(What you will do): Give the count of lines in the entries that include "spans", and write nothing besides it.

*** Supplied information ***

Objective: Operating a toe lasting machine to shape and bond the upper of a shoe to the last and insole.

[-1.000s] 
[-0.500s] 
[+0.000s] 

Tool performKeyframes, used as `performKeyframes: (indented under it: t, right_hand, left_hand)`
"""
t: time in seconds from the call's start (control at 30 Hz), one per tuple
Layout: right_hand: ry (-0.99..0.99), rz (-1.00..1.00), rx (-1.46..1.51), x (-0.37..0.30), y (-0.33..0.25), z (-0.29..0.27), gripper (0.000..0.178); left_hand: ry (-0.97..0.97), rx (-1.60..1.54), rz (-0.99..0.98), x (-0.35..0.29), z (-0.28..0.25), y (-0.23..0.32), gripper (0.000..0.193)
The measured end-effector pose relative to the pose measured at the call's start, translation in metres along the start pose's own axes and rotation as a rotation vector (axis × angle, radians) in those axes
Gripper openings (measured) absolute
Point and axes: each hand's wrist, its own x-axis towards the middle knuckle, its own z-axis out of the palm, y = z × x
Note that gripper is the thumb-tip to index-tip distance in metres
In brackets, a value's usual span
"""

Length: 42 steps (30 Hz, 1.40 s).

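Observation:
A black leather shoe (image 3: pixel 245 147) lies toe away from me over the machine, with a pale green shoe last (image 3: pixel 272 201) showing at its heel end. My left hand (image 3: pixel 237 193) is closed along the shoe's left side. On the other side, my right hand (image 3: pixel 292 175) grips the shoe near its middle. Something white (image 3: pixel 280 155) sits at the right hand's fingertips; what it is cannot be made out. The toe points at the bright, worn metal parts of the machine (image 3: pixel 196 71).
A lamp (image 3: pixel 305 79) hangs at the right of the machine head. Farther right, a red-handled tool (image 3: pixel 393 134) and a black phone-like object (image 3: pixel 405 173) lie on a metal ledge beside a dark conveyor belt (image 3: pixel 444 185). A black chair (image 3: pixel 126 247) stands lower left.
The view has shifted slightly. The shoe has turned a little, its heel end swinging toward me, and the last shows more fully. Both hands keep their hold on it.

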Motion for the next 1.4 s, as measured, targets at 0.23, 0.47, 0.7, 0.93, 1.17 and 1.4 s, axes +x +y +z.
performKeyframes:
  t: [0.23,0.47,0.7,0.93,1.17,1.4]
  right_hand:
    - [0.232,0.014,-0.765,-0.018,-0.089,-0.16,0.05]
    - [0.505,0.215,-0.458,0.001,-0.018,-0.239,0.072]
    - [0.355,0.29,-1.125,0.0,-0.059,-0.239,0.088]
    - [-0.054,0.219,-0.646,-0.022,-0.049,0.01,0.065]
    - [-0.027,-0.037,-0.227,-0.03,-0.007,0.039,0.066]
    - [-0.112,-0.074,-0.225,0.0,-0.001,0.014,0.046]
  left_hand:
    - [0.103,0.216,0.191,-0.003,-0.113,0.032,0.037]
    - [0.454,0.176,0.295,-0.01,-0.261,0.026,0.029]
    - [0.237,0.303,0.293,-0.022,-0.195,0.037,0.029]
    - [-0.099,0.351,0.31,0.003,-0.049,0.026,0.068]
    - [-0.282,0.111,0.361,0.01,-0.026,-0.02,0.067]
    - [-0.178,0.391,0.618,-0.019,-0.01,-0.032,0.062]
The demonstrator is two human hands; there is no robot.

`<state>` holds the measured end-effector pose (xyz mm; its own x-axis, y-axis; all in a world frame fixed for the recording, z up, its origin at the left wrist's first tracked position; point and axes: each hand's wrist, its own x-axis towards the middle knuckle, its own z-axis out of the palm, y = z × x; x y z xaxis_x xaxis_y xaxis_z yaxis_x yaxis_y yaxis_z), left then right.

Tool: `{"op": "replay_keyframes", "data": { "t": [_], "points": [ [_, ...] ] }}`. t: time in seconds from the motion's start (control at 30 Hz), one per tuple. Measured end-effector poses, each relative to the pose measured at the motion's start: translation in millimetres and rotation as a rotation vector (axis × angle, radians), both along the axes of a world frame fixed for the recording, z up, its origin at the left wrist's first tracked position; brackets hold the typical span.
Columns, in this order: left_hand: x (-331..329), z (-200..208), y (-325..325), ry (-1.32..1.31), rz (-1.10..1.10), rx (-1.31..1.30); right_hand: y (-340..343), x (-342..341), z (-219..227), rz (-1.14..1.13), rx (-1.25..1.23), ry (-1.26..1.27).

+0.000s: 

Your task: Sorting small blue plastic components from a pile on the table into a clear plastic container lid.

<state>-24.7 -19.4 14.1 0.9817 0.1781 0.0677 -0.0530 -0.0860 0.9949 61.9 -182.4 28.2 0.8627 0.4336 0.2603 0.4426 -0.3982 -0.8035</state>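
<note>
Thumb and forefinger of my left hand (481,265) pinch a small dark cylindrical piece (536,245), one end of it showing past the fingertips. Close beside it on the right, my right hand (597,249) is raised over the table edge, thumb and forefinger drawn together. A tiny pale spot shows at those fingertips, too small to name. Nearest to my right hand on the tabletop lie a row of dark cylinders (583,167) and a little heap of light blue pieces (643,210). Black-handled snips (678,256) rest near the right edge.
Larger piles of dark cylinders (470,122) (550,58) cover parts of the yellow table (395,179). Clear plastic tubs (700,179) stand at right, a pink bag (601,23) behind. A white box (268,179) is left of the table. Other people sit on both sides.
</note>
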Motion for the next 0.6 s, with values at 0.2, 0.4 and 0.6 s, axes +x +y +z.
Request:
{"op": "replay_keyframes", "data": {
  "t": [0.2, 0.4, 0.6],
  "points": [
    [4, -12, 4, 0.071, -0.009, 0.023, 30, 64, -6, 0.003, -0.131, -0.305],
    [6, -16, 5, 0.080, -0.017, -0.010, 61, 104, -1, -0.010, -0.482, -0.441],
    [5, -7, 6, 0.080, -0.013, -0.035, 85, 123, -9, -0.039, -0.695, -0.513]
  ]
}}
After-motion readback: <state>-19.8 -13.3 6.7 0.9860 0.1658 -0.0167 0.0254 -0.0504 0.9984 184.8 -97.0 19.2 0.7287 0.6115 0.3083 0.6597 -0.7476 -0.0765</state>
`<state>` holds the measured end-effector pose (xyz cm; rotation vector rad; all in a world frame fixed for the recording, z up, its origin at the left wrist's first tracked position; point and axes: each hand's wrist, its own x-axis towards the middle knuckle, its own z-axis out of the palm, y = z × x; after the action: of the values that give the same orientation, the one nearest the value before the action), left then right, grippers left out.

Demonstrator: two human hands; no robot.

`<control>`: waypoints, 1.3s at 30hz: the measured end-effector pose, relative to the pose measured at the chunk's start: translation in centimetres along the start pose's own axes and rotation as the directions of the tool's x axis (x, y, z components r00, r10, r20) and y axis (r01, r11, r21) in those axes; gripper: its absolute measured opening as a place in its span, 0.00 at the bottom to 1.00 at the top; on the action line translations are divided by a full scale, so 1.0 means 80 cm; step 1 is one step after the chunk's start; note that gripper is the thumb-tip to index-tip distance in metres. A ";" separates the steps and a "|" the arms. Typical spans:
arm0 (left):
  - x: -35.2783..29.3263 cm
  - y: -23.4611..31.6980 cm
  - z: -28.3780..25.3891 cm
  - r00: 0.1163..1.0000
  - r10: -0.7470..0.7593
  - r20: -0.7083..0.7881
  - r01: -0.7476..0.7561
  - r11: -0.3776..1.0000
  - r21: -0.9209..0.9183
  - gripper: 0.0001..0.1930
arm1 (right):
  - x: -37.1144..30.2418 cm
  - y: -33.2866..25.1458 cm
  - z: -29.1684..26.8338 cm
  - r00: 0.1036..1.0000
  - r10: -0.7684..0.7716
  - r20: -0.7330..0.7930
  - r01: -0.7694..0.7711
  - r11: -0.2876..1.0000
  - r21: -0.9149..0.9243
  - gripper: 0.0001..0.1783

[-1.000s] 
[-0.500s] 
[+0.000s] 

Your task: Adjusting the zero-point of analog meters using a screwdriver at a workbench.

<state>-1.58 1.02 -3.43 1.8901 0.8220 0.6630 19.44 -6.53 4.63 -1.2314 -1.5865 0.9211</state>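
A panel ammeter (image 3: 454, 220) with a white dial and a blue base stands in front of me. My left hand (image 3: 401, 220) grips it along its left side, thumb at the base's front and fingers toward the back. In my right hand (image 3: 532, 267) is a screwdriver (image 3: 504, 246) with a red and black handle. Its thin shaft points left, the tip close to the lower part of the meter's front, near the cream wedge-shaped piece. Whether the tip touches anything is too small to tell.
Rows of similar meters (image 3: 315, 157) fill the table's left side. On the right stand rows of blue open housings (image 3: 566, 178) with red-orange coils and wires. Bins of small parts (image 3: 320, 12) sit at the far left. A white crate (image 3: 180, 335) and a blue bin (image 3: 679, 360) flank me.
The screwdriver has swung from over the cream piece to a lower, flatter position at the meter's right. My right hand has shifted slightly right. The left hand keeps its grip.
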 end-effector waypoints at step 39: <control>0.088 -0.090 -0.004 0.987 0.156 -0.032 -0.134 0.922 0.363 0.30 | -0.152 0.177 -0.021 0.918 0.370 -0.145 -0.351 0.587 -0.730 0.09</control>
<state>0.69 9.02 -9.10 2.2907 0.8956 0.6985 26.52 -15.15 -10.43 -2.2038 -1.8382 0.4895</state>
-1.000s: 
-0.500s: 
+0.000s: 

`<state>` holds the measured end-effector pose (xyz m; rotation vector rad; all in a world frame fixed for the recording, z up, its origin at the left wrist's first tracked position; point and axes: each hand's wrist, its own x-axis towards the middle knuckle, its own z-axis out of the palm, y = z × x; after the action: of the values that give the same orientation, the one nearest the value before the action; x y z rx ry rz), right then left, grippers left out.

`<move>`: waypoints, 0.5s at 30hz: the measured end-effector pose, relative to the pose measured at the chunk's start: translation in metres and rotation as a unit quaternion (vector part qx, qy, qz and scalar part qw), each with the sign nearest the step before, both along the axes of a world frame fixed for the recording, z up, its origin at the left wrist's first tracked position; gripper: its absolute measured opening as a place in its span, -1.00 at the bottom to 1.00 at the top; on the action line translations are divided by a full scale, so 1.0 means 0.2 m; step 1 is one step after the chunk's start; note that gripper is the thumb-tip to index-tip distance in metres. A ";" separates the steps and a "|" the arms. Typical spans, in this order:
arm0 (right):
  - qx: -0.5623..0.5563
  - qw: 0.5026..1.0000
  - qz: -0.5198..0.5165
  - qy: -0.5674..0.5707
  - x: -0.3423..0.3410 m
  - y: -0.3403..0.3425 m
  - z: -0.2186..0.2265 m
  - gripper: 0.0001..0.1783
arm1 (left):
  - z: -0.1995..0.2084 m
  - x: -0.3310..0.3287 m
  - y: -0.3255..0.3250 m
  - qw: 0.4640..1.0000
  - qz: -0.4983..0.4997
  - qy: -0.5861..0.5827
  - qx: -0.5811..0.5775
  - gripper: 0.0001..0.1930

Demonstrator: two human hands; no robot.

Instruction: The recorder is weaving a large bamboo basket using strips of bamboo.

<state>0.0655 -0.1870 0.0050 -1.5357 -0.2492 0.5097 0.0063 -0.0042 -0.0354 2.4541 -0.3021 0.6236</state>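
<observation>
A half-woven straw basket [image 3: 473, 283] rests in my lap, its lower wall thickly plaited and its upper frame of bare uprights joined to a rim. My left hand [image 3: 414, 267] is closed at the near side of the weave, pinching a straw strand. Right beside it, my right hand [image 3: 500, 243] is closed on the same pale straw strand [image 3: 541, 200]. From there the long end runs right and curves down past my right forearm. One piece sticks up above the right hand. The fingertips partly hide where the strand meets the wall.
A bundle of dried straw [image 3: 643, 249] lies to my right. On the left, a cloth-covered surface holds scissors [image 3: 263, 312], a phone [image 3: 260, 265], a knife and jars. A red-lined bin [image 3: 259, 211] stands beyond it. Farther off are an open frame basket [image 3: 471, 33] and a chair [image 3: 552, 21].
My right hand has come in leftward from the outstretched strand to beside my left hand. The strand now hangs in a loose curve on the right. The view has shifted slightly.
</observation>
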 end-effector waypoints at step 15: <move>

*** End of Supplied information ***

(Your response): 2